The findings, Dr. Duncan said, have been "very controversial among developmental psychologists who have seen the paper."

One who is concerned, Ross Thompson, a professor of psychology at the University of California, Davis, said it would be a mistake to conclude from the results that programs to guide preschoolers' emotional development were not helpful.

"That would be a double whammy for really difficult kids," Dr. Thompson said, "to have no help managing their behavior and then - wham! - to get labeled as problem kids as soon as they enter school."

In the second study, government psychiatric researchers compared brain scans from two groups of children: one with attention deficit disorder, the other without. The scientists had tracked the children - 223 in each group - from ages 6 to 16, taking multiple scans on each child.

In a normally developing brain, the cerebral cortex - the outer wrapping, where circuits involved in conscious thought are concentrated - thickens during early childhood. It then reverses course and thins out, losing neurons as the brain matures through adolescence. The study found that, on average, the brains of children with A.D.H.D. began this "pruning" process at age 10 1Ž2, about three years later than their peers.

About 80 percent of those with attention problems were taking or had taken stimulant drugs, and the researchers did not know the effect of the medications on brain development. Doctors consider stimulant drugs a reliable way to improve attention in the short term; the new study is not likely to change that attitude.
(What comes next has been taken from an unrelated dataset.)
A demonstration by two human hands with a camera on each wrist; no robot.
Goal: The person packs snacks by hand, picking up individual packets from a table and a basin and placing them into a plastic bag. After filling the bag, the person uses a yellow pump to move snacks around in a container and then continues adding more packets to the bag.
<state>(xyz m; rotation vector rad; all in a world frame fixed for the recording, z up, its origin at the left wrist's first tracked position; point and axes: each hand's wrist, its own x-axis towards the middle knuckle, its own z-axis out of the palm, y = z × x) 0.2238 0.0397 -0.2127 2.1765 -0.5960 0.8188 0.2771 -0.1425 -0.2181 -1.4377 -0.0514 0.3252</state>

But the greatest delays in brain maturation were found in precisely those areas of the cortex most involved in attention and motor control, said the lead author of the study, Dr. Philip Shaw, a psychiatrist at the National Institute of Mental Health.

"Those are exactly the areas where we would expect to find differences," Dr. Shaw said.

Doctors cannot diagnose attention deficit or any other psychiatric disorder with imaging technology, in part because brains vary so much that a single series of images can seldom reveal who has a disorder. The new findings suggest that searching for a clear abnormality or flaw is the wrong approach, at least for attention problems.

"The basic sequence of development in the brains of these kids with A.D.H.D. was intact, absolutely normal," Dr. Shaw said. "I think this is pretty strong evidence we're talking about a delay, and not an abnormal brain."

About three in four children do grow out of the problem by early adulthood, he said.